Ottawa, Ontario, November 25, 2022

PRESENT: The Hon Mr. Justice Henry S. Brown

BETWEEN:

AB

Applicant

and

THE MINISTER OF CITIZENSHIP

AND IMMIGRATION

Respondent

JUDGMENT AND REASONS

I. Nature of the matter

[1] This is an application for judicial review of a decision by a Senior Immigration Officer, dated July 22, 2021 [Decision]. The officer rejected the Applicant’s request for permanent residence from within Canada on Humanitarian and Compassionate [H&C] grounds. The Officer found that the Applicant did no establish sufficient H&C considerations to justify an exemption under section 25(1) of the Immigration and Refugee Protection Act, SC 2001, c. 27 [IRPA].

II. Facts

[1] The Applicant is a 50-year-old South African national. He arrived in Canada in October 2017 and made a claim for refugee protection. The claim was based on alleged discrimination and violence the Applicant experienced in South Africa due to his perceived status as a foreigner, and HIV-related stigma and discrimination. The Applicant also identified a fear of retaliation from a hitman that he states was hired by the family of a work associate due to a dispute over the ownership of a taxicab.

[2] The Applicant’s refugee claim was denied in 2018. Subsequently, the Applicant’s appeal to the RAD was dismissed for lack of perfection in 2019. The Applicant applied to reopen his appeal and filed an application for leave and for judicial review. The application to reopen was refused in 2019. The Applicant filed another application for leave and judicial review of the RAD’s refusal to reopen his appeal. Both applications for leave were joined. Leave was granted, but the Applicant’s judicial reviews were dismissed in 2020.

[3] The present application for this exceptional relief is based on the alleged hardships the Applicant would face returning to South Africa, his personal ties to Canada, and the best interests of his children.

[4] The Applicant also submitted a request for a PRRA that was dismissed at the same time and by the same officer, which decision is the subject of IMM-6761-21 in respect of which Judgment and Reasons are also delivered today. The two applications were heard on the same day, one after the other.

III. Decision under review

A. Establishment in Canada

(1) Financial establishment

[5] The Officer assigned modest weight to the Applicant’s employment and savings. Specifically, the Officer considered documentation submitted by the Applicant outlining his employment as a driver for Uber, bank statements and tax information. While the Officer acknowledged that the Applicant maintained a consistent positive balance in his accounts, it was not considered indicative of all the Applicant’s daily expenses. Regardless, the Officer assigned these factors moderate weight.

(2) Social establishment

[6] The Officer limited the weight assigned to the Applicant’s social relationships to a modest amount. The Officer considered the Applicant’s membership with the Seventh Day Adventist Church in Brampton and his status as the apparent co-founder of the Kintampo Association of Toronto. However, took issue with the lack of corroboration of the Applicant’s stated position as co-founder. Similarly, the Officer found little evidence from which to conclude that the social relationships the Applicant has forged could not continue in a meaningful way via written communication. Neither would anything prevent the Applicant from continuing his religious practice in South Africa.

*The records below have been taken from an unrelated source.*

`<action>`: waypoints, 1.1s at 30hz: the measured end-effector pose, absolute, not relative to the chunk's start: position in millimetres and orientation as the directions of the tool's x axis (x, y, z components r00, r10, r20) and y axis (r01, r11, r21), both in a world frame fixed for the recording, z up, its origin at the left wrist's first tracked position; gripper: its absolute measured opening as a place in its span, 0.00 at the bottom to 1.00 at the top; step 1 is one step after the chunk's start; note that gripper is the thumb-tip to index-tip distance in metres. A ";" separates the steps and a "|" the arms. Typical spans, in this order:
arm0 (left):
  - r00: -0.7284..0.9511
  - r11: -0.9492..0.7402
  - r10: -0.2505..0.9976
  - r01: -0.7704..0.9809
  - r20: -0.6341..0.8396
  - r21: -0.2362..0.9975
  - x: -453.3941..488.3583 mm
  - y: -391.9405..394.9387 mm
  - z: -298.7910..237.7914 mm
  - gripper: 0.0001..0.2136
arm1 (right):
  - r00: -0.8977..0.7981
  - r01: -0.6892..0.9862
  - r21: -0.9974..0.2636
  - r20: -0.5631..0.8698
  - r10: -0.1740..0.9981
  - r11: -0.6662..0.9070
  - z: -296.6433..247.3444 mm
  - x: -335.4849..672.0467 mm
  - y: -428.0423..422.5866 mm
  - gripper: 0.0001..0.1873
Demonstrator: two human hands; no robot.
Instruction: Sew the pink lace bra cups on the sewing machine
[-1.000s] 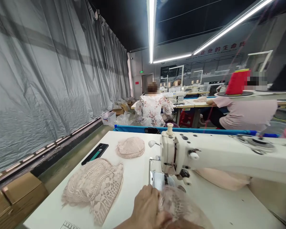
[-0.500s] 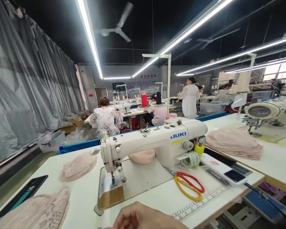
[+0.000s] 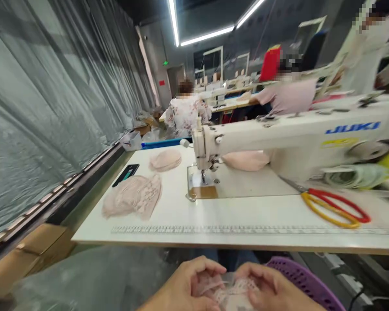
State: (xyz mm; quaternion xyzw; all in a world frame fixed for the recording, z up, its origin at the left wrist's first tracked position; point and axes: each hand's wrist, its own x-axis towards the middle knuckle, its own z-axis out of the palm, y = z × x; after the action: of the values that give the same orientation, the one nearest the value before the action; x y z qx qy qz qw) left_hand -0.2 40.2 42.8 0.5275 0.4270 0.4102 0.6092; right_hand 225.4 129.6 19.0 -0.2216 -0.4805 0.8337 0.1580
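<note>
Low in the view, in front of the table edge, my left hand (image 3: 199,285) and my right hand (image 3: 266,285) are both closed on a pale pink lace piece (image 3: 230,293). The fingers of each hand curl round its sides, and its lower part is cut off by the frame. Beyond them stands a white sewing machine (image 3: 246,134) with its needle over the metal plate. A pale pink rounded fabric piece (image 3: 246,160) lies under the machine arm. To the left lie a stack of pink lace pieces (image 3: 132,196) and a smaller pink stack (image 3: 165,160).
Scissors (image 3: 333,207) with red and yellow handles lie right of the machine. A ruler strip (image 3: 194,230) runs along the table's front. A dark phone (image 3: 125,174) lies at left. Below are a purple basket (image 3: 304,280) and a cardboard box (image 3: 29,250). Other people sit farther back.
The view has swung left and down. One hand showed over the table's front before; now both hands are below the edge, holding the lace piece.
</note>
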 end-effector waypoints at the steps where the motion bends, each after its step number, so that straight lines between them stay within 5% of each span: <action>1: 0.297 0.212 0.940 -0.116 -0.170 0.970 -0.5 36.4 40.5 0.35 | -0.851 -0.048 -0.855 -0.236 0.470 -0.517 17.1 226.8 127.9 0.23; 7: 0.239 0.478 0.870 -0.198 -0.431 0.856 5.6 28.3 24.0 0.47 | -0.847 0.051 -0.881 -0.288 0.447 -0.471 16.0 223.6 127.2 0.24; 10: 0.209 0.555 0.820 -0.063 -0.533 0.829 8.5 28.5 23.4 0.35 | -0.853 0.090 -0.904 -0.286 0.437 -0.417 11.4 219.7 129.3 0.24; 13: 0.186 0.526 0.835 0.010 -0.518 0.850 10.8 28.7 25.8 0.30 | -0.860 0.134 -0.918 -0.295 0.416 -0.372 4.4 217.0 129.4 0.25; 21: 0.179 0.537 0.826 0.038 -0.535 0.843 4.7 25.0 29.5 0.35 | -0.877 0.238 -0.885 -0.373 0.303 -0.401 -14.3 214.6 127.2 0.27; 33: 0.306 0.565 0.770 0.079 -0.560 0.821 -4.7 30.2 13.3 0.18 | -0.905 0.250 -0.854 -0.374 0.204 -0.456 -23.5 216.5 135.3 0.30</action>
State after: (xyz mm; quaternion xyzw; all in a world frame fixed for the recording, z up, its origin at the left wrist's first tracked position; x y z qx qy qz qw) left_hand -4.7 30.2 13.3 0.3963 0.5356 0.2456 0.7041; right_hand 216.5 135.3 -23.5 -0.2180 -0.5215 0.8248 -0.0140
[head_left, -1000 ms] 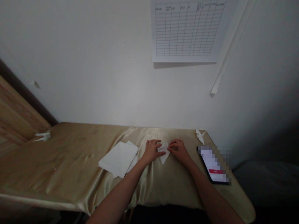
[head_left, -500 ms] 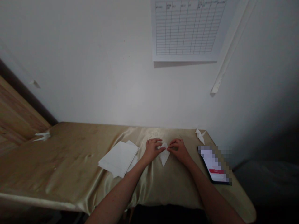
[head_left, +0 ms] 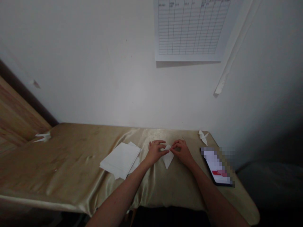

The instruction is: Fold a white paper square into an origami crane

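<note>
White folded paper triangle (head_left: 168, 159), only one, is clamped by both grips: left hand (head_left: 155, 152) at nine o'clock, right hand (head_left: 183, 152) at three o'clock.

Compared with a second ago, the left hand (head_left: 155, 153) and right hand (head_left: 182, 153) have drawn closer, their fingers now meeting at the top of the folded white paper (head_left: 168, 160). Its lower point has shifted slightly rightward, and the wall chart (head_left: 189, 28) sits higher in view.
</note>
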The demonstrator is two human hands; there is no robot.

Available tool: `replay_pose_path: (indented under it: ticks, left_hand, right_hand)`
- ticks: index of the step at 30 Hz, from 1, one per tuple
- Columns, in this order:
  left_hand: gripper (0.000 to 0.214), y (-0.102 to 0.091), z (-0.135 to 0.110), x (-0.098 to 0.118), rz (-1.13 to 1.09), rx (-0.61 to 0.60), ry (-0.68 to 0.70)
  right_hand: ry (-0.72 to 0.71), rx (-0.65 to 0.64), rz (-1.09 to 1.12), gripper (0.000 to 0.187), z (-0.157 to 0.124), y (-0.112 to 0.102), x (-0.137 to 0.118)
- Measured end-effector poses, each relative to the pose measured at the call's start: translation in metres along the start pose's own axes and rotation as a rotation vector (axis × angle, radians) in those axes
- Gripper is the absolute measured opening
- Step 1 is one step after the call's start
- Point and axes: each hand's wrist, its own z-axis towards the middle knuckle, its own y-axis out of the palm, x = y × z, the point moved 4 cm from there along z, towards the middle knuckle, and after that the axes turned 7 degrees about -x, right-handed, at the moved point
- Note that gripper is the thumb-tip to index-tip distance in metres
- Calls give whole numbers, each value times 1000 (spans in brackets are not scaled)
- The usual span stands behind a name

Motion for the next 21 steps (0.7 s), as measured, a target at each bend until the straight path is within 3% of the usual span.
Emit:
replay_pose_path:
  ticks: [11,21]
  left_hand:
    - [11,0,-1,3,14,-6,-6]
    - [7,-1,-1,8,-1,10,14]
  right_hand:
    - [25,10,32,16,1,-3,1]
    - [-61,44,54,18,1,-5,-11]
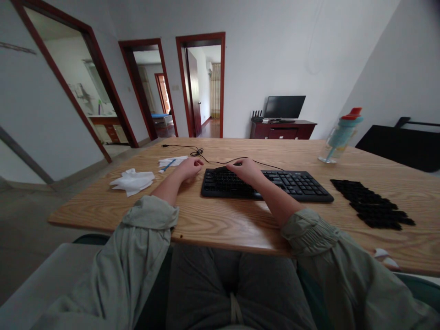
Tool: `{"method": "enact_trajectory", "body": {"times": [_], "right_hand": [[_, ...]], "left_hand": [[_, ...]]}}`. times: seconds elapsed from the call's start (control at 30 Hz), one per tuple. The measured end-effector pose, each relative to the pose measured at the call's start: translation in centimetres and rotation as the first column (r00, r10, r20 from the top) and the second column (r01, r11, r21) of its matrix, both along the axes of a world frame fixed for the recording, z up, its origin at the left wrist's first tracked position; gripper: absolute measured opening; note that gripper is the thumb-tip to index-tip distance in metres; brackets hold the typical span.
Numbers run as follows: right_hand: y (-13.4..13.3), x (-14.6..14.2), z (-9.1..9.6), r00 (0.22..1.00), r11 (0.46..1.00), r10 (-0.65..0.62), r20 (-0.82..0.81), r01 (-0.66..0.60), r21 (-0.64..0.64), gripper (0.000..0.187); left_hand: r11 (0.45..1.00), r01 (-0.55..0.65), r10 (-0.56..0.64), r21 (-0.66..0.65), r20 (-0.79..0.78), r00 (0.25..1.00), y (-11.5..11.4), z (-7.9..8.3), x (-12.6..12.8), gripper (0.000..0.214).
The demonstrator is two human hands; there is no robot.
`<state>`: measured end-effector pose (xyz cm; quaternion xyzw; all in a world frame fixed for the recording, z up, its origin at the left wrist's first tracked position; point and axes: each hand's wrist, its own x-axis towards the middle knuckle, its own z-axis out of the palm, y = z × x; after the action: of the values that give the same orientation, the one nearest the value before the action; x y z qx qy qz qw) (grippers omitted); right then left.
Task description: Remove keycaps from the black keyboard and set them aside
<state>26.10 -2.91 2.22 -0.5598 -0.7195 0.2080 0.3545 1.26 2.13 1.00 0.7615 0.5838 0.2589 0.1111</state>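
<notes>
Looks like keyboard work: keyboard (295, 185) flat on worktop (220, 217), my right hand (246, 170) has fingers clamped on a slim dark thing (221, 169) over its left half. Left hand (189, 169) beside it, fingers curled, grip can't tell. Next calls for light touch.

The right hand (248, 170) is over the keyboard (297, 184), left hand (188, 168) beside.
</notes>
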Motion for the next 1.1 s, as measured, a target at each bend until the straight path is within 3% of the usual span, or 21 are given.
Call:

B. Best interest of the child

[7] The Applicant’s seven children reside in South Africa. Of this group, four are eligible to be considered under the best interest of the child [BIOC] analysis. The Officer acknowledges the Applicant supports his minor children with income earned in Canada, but finds “little evidence” to conclude that the Applicant could not find similar employment in South Africa to provide for his family. The Officer therefore assigns this factor no more than modest weight. Similarly, the Officer noted insufficient evidence from which to conclude that the children’s health, education, safety, security, or dignity would be adversely affected were the Applicant to leave Canada. Given these considerations, the Officer found little basis to assign the noted factors more than a modest amount of weight.

C. Risk and adverse conditions in country of removal

(1) Perception as a foreigner in South Africa

[8] The Applicant’s claim in this regard was based on his allegedly being arrested on three separate occasions for various issues surrounding his perceived foreign identity and citizenship. The Officer noted the Applicant did not advance corroborating documentation such as affidavits from individuals indicated to have been implicated in his detainments. As such, the Officer considered there to be little persuasive evidence from which to conclude that that Applicant would likely face mistreatment from authorities on the basis of being perceived as a foreigner. Similarly, as it relates to the presumption of state protection, the Officer found the Applicant provided little evidence that he would not have had an avenue for redress were he to face discrimination and mistreatment on the basis of his perceived identity.

(2) Dispute with taxi drivers

[9] The Applicant indicated previously that he had worked as a taxi driver in South Africa and was involved in a dispute with other drivers due to the larger size of his vehicle, which allowed him to carry a greater number of passengers. The Applicant’s taxi was destroyed by arson in retaliation. Thereafter, the Applicant registered his vehicle under the name of an individual of whom he states everyone was “afraid”. That individual was then shot and killed in May 2017. Following this, the slain individual’s family threatened to kill the Applicant and his family, allegedly hiring a hitman to complete the task. These events prompted the Applicant to relocate to a city approximately 1200 kilometres away. The Applicant was later informed by his wife that armed men entered his hair salon on October 28, 2017.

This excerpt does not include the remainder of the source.